Hoy es criador y adiestrador de palomas. En Nueva York, las aves de Tyson ganaron carreras. En la niñez le ayudaron a enfrentarse al bullying. Eran sus compañeras. De adulto, cuando un “mal hechizo” atrapa su estado de ánimo y le provoca “desconexiones psicológicas”, acude a las palomas. Introspección. En los últimos años aplicó una dieta vegana en su alimentación. Autodidáctica, se sumergió en lecturas que van desde Alejandro Magno, Maquiavelo y Mao hasta Humanidad. Una historia de las emociones, de Stuart Walton. Recompuso la relación con sus seis hijos después de que su hija Exodus, de cuatro años, muriera estrangulada por una cuerda. “La disciplina y el impulso que una vez puso en el negocio del pugilismo ahora se canaliza hacia una existencia ordinaria, incluso monótona. Es imposible no preguntarse si este esfuerzo se puede sostener indefinidamente”, escribió en 2011 la novelista Daphne Merkin en The New York Times tras convivir días con él. “Hay una especie de heroísmo por construir un yo más responsable. El enfoque no está en la invencibilidad, sino en mantener a raya sus furias y tratar de dominar sus impulsos ingobernables”.
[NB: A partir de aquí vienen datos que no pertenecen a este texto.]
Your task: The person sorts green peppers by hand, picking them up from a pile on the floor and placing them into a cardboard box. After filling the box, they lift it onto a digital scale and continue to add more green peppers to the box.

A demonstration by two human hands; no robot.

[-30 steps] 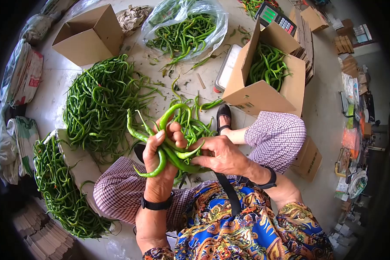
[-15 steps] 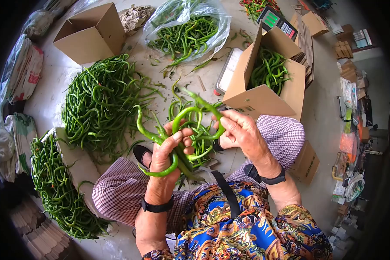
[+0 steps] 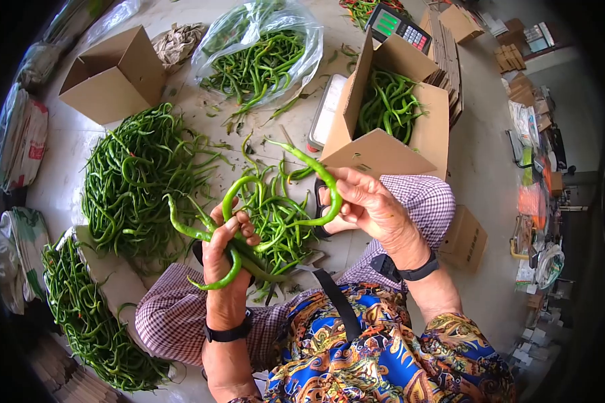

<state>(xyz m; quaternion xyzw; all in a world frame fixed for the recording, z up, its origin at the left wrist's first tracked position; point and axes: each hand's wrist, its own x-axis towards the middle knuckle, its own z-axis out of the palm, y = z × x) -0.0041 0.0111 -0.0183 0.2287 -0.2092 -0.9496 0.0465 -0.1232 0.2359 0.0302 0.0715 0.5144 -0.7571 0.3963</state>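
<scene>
Several long green peppers are bunched in my left hand, whose fingers wrap round them at the centre. Just to the right, my right hand pinches one curved green pepper between thumb and fingers. Its tip points up and left, and its lower end curls toward the bunch. Beneath and between both hands lies a loose pile of green peppers on the floor. A bigger heap of green peppers is to the left of my left hand.
An open carton with peppers stands on a scale at the upper right. A clear bag of peppers and an open carton are farther back. A long container of peppers lies at the lower left.
My hands have moved apart a little. The curved pepper in my right hand now shows more fully, away from the bunch. The whole view has shifted, with the surroundings farther left.
</scene>
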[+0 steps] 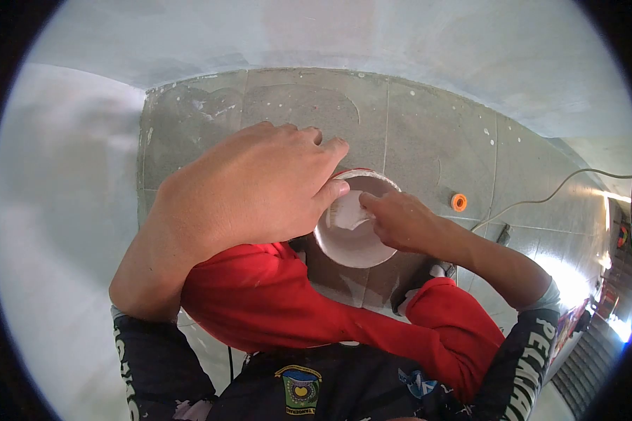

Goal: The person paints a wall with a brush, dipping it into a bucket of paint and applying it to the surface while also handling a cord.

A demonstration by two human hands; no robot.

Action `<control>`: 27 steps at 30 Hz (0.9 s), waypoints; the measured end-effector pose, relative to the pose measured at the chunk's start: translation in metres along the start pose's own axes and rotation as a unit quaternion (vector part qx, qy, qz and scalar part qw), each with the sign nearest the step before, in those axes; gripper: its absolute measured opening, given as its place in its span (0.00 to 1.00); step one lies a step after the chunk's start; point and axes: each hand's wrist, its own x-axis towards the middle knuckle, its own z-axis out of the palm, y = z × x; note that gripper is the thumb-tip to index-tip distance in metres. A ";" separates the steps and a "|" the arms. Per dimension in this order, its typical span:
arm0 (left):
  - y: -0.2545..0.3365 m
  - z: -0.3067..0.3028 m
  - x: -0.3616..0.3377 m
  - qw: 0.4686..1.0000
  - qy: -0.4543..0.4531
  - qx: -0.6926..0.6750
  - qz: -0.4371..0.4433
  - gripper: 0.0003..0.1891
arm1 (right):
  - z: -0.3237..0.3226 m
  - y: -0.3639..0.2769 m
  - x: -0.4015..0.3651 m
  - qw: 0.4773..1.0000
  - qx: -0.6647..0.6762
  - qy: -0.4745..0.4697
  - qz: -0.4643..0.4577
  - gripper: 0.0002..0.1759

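Observation:
A round bucket (358,259) with a white-smeared rim stands on the floor between my legs, holding pale, paste-like material. Reaching in from the right, my right hand (404,221) is closed, thumb and fingers pressed together on a white-coated flat tool (351,216) inside the bucket. Its handle is hidden by the fingers, and its exact kind cannot be made out. My left hand (274,175) is close to the camera, back of the hand up, and overlaps the bucket's left rim in this view. Its thumb and index finger are apart, with nothing visible between them.
Grey floor tiles (435,140) carry white spots and smears. Pale walls (316,35) rise ahead and on the left. An orange ring-shaped object (458,202) lies right of the bucket, near a thin cable (534,202) crossing the floor.

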 end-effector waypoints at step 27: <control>0.002 -0.011 0.010 0.999 -0.016 0.010 -0.031 0.24 | -0.066 0.090 -0.070 0.685 0.719 -0.119 -0.004 0.26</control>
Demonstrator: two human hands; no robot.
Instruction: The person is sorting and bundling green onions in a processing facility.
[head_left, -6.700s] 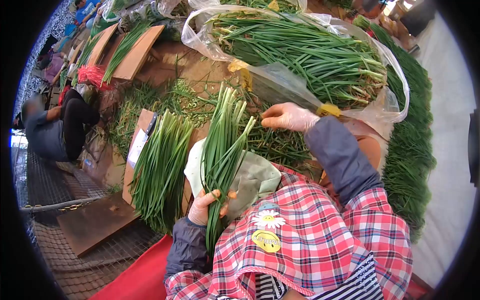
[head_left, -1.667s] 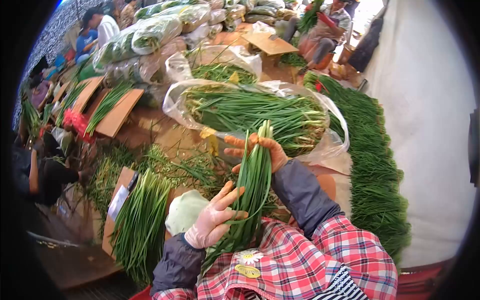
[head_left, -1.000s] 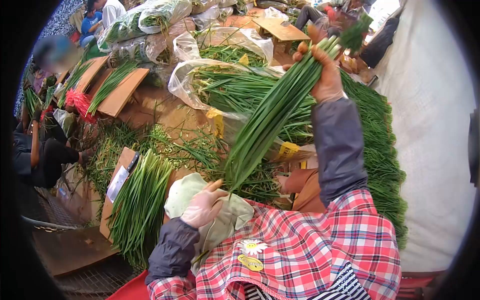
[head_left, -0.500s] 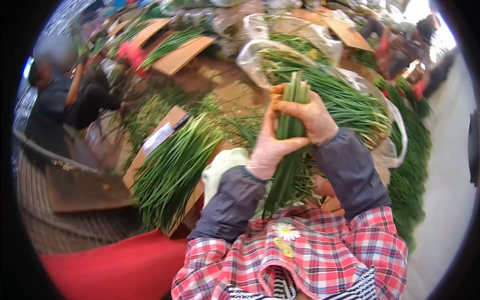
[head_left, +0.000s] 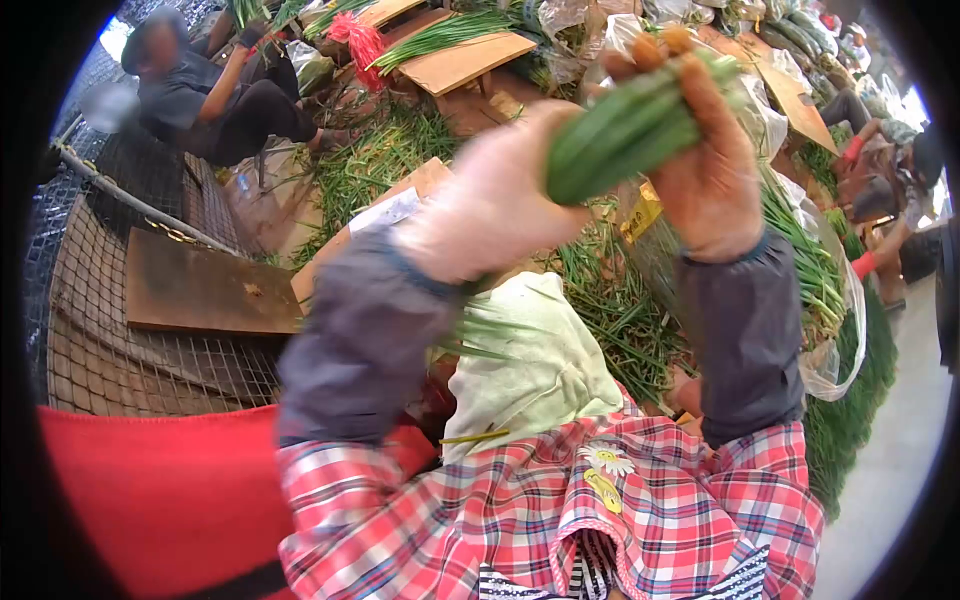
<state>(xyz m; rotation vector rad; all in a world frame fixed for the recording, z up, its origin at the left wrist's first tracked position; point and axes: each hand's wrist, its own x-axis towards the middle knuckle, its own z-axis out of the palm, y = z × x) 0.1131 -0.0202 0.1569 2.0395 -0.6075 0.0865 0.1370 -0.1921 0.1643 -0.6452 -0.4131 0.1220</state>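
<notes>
A bundle of green stalks is raised in front of me, blurred by motion, its pale ends pointing up and right. My left hand is wrapped round its lower left part. Around the upper right part are the curved fingers of my right hand, orange-stained at the tips. Behind my left hand and sleeve lies a board with a white label; the stalks on it are mostly hidden. More long green stalks rest in a clear plastic bag at the right.
A seated person is at the upper left, others at the upper right. A brown board lies on mesh at the left. Loose trimmings cover the ground ahead. Pale cloth covers my knee; red fabric is lower left.
Both hands have lifted the bundle up and towards me, and it has tilted from nearly upright to slanting. The view has shifted left, showing more of the pale cloth and mesh.
</notes>
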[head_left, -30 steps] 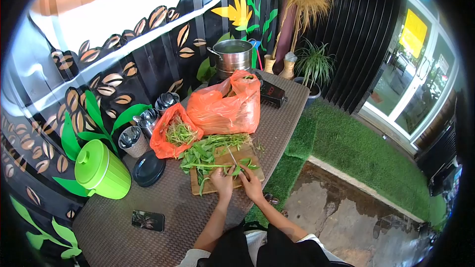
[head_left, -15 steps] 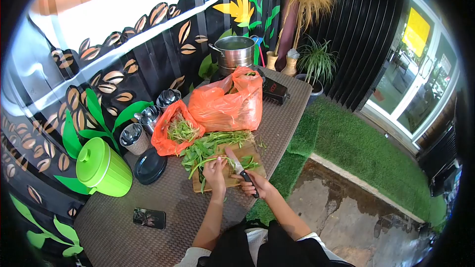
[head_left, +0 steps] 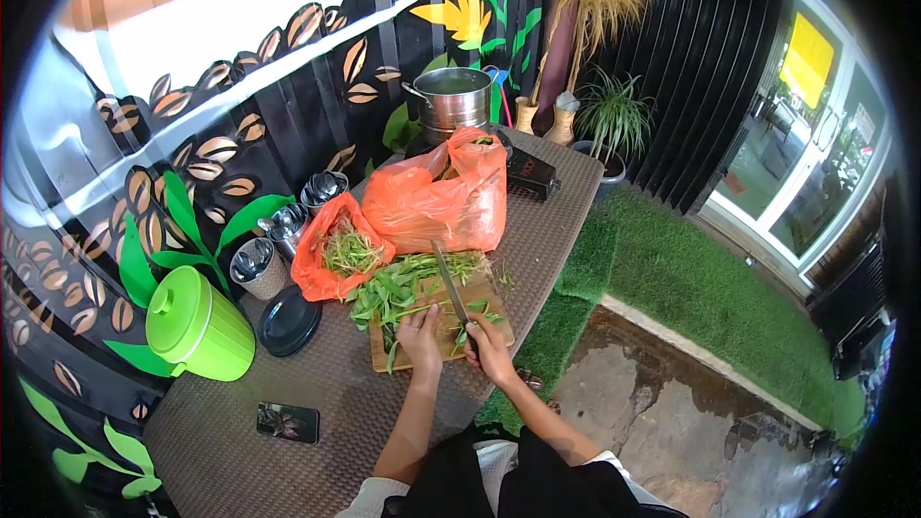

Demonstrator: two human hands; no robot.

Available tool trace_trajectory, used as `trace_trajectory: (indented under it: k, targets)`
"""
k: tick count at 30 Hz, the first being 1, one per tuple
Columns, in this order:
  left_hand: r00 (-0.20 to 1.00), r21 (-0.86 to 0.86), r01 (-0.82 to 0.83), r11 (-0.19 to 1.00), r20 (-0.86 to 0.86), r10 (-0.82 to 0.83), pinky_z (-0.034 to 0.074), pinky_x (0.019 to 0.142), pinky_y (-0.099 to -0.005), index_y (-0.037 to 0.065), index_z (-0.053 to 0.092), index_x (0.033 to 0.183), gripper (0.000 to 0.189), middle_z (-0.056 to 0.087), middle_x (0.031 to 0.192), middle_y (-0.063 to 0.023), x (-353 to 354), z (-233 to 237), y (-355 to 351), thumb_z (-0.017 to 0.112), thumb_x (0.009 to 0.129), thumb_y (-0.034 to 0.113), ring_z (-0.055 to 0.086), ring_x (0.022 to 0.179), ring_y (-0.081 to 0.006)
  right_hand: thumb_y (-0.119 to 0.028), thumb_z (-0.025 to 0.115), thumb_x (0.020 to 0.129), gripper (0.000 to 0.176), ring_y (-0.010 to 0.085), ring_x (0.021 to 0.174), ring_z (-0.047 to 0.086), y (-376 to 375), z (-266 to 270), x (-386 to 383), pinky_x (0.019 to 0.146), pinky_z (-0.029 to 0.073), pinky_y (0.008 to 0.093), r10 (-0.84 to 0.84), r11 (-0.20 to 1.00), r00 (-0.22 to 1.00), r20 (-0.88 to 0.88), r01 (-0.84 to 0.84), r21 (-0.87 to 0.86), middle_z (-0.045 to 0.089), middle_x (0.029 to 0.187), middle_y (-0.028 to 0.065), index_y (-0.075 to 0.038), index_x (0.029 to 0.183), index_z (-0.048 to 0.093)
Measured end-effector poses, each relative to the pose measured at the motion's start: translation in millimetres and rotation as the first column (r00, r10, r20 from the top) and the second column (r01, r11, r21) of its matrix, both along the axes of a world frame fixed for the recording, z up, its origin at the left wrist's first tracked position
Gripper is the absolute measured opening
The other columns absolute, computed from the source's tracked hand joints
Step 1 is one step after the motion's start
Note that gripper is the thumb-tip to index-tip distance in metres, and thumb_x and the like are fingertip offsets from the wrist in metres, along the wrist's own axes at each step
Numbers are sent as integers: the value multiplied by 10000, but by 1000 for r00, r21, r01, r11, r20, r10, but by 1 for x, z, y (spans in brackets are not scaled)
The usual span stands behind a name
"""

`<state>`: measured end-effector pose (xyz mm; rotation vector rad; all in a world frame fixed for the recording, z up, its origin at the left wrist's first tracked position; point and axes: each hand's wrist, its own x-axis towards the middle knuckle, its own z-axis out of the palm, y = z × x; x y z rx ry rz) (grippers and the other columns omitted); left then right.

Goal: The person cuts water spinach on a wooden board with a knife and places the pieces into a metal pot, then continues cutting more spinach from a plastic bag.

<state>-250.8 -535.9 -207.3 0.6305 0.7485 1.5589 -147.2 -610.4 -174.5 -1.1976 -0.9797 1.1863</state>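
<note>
Greens on the chopping board, knife up mid-cut

The right hand (head_left: 487,343) is closed round the knife (head_left: 448,283). The handle is pretty much buried in the fist, so only the blade shows, pointing toward 12 o'clock over the greens (head_left: 393,290). The left hand (head_left: 420,331) sits just beside it at 9 o'clock, fingers close together and pressed down on the stems (fingertips are hard to make out among the leaves). The greens lie across the wooden board (head_left: 387,360), spilling off its far-left edge. A big orange bag (head_left: 436,203) is at 12 o'clock from the board, contents hidden. A smaller open bag (head_left: 331,254) at 10 o'clock shows thin stalky bits. The phone (head_left: 287,422) lies at 7 o'clock, its screen too small to read.
</note>
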Motion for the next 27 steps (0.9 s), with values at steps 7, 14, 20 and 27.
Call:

En 1990, cuatro años después de subirse a la cima del boxeo, Buster Douglas le hizo besar la lona por primera vez en su carrera. Al año siguiente, Desiree Washington, entonces candidata a Miss America, lo acusó de violación. Lo condenaron a tres años de cárcel. “No violé a Desiree Washington. Es todo lo que diré al respecto”, dice en “Mike Tyson: verdad indiscutible”, un show de stand up con el que recorrió el mundo, producido junto a su amigo Spike Lee. Tyson llegó a facturar 400 millones de dólares. Dormía con tres tigres de Bengala, sus mascotas. En 2003 se tatuó la cara como un guerrero maorí y se declaró en bancarrota: tenía una deuda de 27 millones de dólares. Habían pasado “el pacto con el Diablo” (Don King) y un bufete de abogados (divorcios). En 2007 entró a un centro de rehabilitación por adicciones múltiples. Salió, se enamoró de Lakiha Spicer (“quiero morirme con ella”), se equilibró fumando marihuana de su cosecha. “Debes enfrentarte a tus demonios, porque si no, te seguirán a la eternidad. Y ten cuidado de tus peleas. Como pelees será como vivas”, repite Tyson, el hombre que se creyó el más malo del planeta.